"""

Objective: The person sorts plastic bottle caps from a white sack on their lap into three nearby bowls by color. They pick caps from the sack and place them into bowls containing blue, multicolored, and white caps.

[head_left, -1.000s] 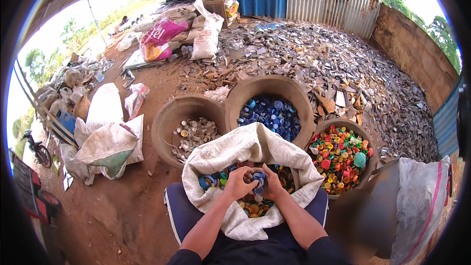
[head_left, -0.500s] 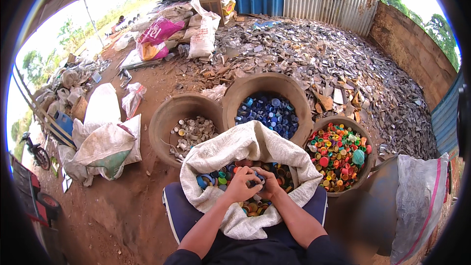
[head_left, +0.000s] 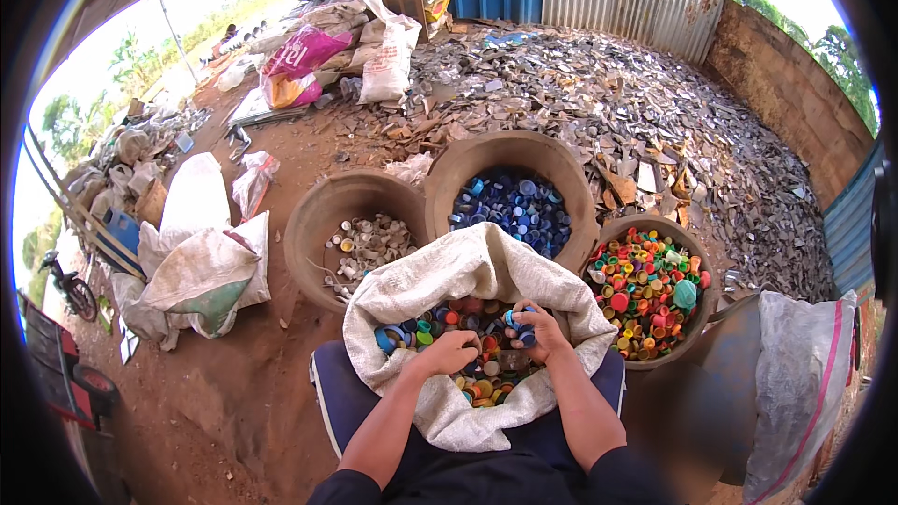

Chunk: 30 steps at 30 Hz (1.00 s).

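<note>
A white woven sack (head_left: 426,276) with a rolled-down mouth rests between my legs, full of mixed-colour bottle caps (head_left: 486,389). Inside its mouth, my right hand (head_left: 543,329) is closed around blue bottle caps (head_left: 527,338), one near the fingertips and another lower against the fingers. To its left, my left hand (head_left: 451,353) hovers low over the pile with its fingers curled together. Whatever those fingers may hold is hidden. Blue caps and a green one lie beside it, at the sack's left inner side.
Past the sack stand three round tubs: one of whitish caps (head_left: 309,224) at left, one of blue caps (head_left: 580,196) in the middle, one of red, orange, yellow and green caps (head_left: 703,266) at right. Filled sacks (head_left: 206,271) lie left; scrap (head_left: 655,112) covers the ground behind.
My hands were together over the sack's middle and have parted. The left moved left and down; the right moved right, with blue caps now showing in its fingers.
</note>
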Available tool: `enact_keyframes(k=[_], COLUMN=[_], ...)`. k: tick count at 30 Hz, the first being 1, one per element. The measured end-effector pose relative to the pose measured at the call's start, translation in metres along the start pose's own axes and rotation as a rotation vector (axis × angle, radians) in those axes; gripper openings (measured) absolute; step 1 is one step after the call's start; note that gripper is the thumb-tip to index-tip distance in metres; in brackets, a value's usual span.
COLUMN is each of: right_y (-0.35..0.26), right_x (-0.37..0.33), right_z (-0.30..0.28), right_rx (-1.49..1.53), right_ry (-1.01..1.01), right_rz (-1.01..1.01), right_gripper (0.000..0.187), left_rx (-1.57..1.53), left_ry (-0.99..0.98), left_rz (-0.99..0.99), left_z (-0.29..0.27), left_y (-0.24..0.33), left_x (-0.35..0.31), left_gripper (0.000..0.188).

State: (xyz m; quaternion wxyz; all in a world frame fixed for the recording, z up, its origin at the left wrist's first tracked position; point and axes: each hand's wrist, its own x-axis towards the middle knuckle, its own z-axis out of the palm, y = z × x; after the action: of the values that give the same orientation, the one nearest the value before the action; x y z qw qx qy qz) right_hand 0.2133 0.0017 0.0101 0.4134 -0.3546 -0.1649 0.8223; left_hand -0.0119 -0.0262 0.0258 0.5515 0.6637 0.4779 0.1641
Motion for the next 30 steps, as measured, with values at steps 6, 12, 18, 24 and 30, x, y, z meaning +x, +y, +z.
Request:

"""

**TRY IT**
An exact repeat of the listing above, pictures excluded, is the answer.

**OUTPUT FOR THIS EXERCISE**
Objective: The person sorts plastic bottle caps from a white sack on their lap into three nearby bowls by color. They pick caps from the sack and place them into bowls containing blue, multicolored, and white caps.

[head_left, -1.000s] 
[head_left, -0.500s] 
[head_left, +0.000s] 

Chunk: 30 steps at 30 Hz (1.00 s).

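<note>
A white woven sack (head_left: 426,276) with a rolled-down mouth rests between my legs, full of mixed-colour bottle caps (head_left: 486,389). Inside its mouth, my right hand (head_left: 543,329) is closed around blue bottle caps (head_left: 527,338), one near the fingertips and another lower against the fingers. To its left, my left hand (head_left: 451,353) hovers low over the pile with its fingers curled together. Whatever those fingers may hold is hidden. Blue caps and a green one lie beside it, at the sack's left inner side.
Past the sack stand three round tubs: one of whitish caps (head_left: 309,224) at left, one of blue caps (head_left: 580,196) in the middle, one of red, orange, yellow and green caps (head_left: 703,266) at right. Filled sacks (head_left: 206,271) lie left; scrap (head_left: 655,112) covers the ground behind.
My hands were together over the sack's middle and have parted. The left moved left and down; the right moved right, with blue caps now showing in its fingers.
</note>
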Available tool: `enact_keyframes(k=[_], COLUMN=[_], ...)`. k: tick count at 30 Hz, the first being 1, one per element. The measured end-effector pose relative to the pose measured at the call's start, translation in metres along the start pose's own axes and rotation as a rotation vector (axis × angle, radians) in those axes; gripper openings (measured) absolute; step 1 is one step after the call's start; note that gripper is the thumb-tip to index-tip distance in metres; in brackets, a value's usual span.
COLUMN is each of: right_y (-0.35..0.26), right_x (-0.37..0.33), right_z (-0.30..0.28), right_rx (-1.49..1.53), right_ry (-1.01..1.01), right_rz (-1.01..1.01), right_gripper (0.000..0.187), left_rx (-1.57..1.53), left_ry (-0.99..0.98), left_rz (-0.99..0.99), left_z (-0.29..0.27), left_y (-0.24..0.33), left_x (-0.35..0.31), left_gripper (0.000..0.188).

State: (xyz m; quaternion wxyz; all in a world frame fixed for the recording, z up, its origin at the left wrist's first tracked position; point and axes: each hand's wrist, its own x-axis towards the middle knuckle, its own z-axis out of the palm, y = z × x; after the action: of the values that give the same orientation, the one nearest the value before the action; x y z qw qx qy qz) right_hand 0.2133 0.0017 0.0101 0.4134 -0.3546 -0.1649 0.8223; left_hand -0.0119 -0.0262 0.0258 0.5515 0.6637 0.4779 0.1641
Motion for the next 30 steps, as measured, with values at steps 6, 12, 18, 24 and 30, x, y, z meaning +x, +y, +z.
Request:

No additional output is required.